NPWJ urges Yemeni Parliament to approve International Criminal Court law [Archives:2006/914/Front Page]
SANA'A, Jan. 22 – No Peace Without Justice (NPWJ) distributed a press release this week stating that the Yemeni Parliament will consider approving the International Court of Justice's Roman Law at its session next week.
NPWJ, a non-profit organization promoting human rights, was invited to Sana'a to shed more light on international criminal law on the eve of parliamentary vote on the law.
The group's head said in the statement, “We welcome Parliament's scheduling the law and we urge MPs to ratify it.”
The NGO head added, “The Parliamentary decision will be in conformity with one of Sana'a regional conference's important recommendations on democracy, human rights and the International Court's role. The International Court is an international establishment for rule of law and combating immunity, which enables officials to evade their crimes. It is also for the defense of basic human rights.”
Roman Law went into effect July 2002. Mexico and 100 other countries worldwide ratified it. “Yemeni ratification of the law will be a promoting step to the International Court in the Arab world. It will place Yemen among major participating countries in the Middle East and North Africa,” the group added.

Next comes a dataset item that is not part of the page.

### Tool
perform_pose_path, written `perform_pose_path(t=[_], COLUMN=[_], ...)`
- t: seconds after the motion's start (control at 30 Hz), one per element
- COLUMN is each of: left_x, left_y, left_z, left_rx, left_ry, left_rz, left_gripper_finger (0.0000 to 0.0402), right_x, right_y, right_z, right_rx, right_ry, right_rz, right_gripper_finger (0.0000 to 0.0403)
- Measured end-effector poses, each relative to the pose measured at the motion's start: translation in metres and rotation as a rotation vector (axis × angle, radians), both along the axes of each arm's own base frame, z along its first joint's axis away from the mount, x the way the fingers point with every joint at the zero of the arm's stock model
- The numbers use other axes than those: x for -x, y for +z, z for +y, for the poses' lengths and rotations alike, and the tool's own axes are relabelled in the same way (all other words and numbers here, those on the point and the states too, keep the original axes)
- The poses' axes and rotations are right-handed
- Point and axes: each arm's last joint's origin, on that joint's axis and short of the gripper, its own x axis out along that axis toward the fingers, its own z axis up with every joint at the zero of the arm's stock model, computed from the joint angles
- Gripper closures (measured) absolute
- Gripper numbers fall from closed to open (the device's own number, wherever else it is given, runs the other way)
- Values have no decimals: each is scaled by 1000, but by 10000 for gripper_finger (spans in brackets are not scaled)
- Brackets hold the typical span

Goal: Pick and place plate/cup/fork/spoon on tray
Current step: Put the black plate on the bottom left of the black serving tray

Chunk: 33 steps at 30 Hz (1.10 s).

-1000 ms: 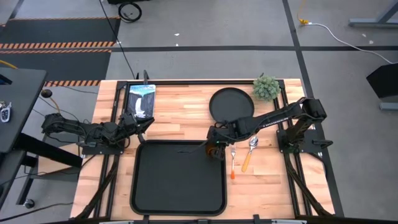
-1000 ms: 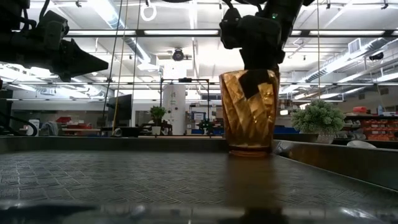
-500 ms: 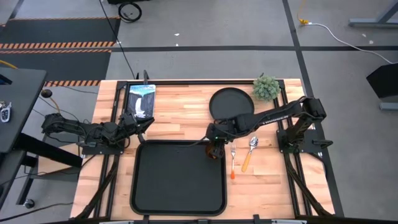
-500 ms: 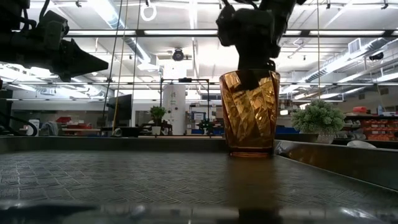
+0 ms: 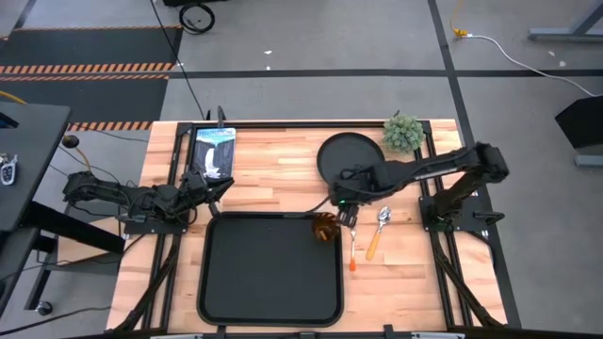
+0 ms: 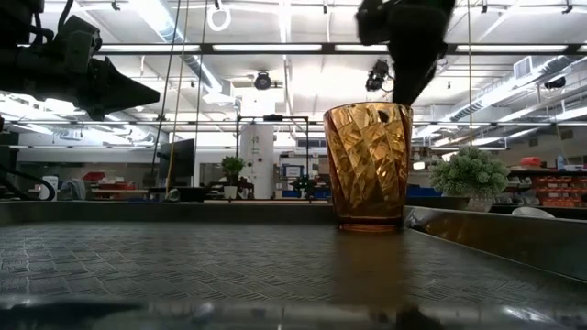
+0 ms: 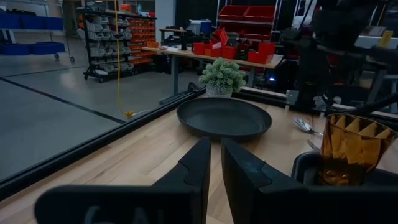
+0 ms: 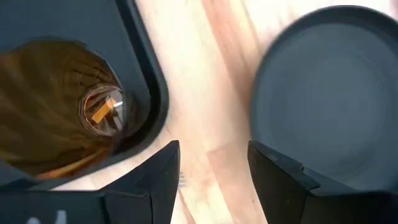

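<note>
So the cup [image 5: 324,229] is down now: it's standing upright on the tray [image 5: 270,311], tucked into the tray's far right corner just inside the rim. A second ago the right gripper [image 5: 345,207] was still on top of it with a finger inside the glass; now it has let go and pulled away off the tray, sitting over the bare wood between the tray's corner and the plate [image 5: 350,156], jaws wide apart with nothing in them.

We'd call that one item done out of four. The plate sits well beyond the tray's far edge, untouched, and the fork [image 5: 352,245] and spoon [image 5: 379,229] lie side by side just off the tray's right edge, near the cup.

The left gripper [image 5: 215,186] is parked by the tray's far left corner, fingers nearly together and holding nothing.

Our guess is the plate goes next, since the right gripper is heading that way.
</note>
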Motion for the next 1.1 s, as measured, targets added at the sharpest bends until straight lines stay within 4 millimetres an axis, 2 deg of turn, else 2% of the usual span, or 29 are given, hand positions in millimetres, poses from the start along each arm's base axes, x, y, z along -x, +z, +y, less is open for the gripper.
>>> perform_pose_path(t=[0.1, 0.23, 0.43, 0.63, 0.93, 1.1], left_x=[0, 0, 0, 0, 0, 0], left_y=[0, 0, 0, 0, 0, 0], left_z=[0, 0, 0, 0, 0, 0], left_rx=[0, 0, 0, 0, 0, 0], left_ry=[0, 0, 0, 0, 1, 0], left_rz=[0, 0, 0, 0, 0, 0], left_gripper_finger=[353, 353, 353, 353, 353, 353], right_x=[21, 52, 72, 66, 56, 53], right_y=[-6, -32, -71, -91, -119, -127], right_z=[-3, -12, -25, -46, -64, -73], right_rx=[33, 47, 76, 98, 167, 135], right_ry=[-51, -82, 22, 20, 126, 149], right_rz=[-4, 2, 26, 119, 279, 300], right_gripper_finger=[209, 210, 210, 215, 224, 249])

“International Court law is a resilient law set to coexist with different judiciary systems, including Arab ones, which adopt complicated legislation. If ratified, Yemen will be part of the international community promoting democracy on an international level,” the statement added.
The release continued, “As international media focuses on Yemen for its wrong orientations, we urge Yemeni legislators to prove their country's readiness to protect democracy's future and human rights.”
The statement concluded by thanking the Yemeni government and activists who defend human rights and democracy, saying, “The pledges and commitments signed by the Yemeni government two years ago now are due to be fulfilled.”
IPS news agency quoted lawyer Mohamed Naji Alao as saying, “Arab regimes are reluctant to ratify the International Court law because they think the basis of these laws is not in conformity with their people.”
He continued, “Abduction, torture and imprisonment without charge or trial are prevalent in the Arab world. The pretexts of these oppressions are aggravated under terror fighting laws.”
In a statement to IPS News, Parliament's Human Rights Committee member Shawqi Al-Qadahi criticized Arab countries that signed the agreement and refused to ratify the treaty.